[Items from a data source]
· · ·
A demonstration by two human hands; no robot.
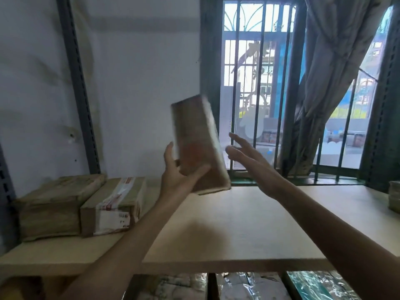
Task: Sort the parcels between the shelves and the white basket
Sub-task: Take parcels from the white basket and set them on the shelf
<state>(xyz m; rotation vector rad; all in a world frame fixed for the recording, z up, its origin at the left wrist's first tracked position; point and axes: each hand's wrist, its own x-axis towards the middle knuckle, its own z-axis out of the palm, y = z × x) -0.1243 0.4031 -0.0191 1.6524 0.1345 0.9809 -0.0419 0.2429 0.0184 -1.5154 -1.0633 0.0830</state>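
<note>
Over the shelf (pixel 238 234), the left hand (pixel 179 176) grips a tilted box (pixel 197 144) low for placing, the right hand (pixel 255 163) spread open, empty, beside it.

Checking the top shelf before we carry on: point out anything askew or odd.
One thing: the brown parcel is tilted in mid-air above the shelf, held only by the left hand; the right hand is open beside it. The two parcels at left lie flat.

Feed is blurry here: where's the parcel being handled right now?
In the head view, centre frame, the brown parcel is tilted above the shelf board, gripped low by the left hand; the open right hand is beside it.
</note>
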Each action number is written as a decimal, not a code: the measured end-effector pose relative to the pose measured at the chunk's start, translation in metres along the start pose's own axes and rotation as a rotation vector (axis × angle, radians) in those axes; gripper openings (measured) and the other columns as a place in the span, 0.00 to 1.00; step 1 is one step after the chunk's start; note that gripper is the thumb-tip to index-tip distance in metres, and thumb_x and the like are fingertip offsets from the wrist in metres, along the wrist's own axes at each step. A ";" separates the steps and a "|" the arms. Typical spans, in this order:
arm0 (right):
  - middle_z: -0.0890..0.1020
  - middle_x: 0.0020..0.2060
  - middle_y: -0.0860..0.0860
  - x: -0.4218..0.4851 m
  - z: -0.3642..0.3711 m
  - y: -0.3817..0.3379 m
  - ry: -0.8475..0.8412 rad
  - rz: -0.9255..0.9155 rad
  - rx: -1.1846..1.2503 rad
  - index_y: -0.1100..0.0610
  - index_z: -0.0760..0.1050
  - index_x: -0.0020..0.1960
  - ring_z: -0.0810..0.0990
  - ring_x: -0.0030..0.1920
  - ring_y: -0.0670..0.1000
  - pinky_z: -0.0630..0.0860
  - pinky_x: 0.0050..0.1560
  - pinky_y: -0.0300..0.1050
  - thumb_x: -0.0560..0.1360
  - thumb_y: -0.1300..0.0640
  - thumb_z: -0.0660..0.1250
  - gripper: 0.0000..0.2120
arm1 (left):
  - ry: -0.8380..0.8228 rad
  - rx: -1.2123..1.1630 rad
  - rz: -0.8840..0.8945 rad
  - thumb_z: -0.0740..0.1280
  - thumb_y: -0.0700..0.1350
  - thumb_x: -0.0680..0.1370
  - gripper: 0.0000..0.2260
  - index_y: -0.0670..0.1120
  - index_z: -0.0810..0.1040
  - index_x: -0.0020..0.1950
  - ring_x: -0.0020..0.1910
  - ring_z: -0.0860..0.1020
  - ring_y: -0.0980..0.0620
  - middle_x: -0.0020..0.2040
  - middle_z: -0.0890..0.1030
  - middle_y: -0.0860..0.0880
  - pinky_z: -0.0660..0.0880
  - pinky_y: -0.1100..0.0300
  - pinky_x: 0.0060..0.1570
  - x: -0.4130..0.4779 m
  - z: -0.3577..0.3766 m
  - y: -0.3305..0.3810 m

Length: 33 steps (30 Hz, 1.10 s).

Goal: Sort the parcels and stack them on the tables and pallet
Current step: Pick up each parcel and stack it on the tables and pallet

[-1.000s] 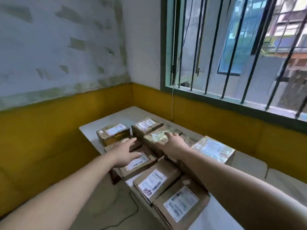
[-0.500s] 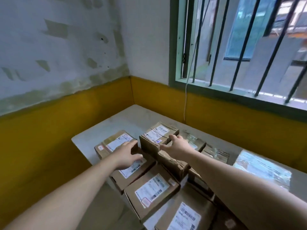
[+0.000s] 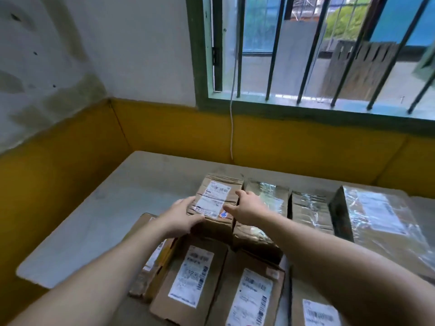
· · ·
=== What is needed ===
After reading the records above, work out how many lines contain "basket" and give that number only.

=== Task answer ===
2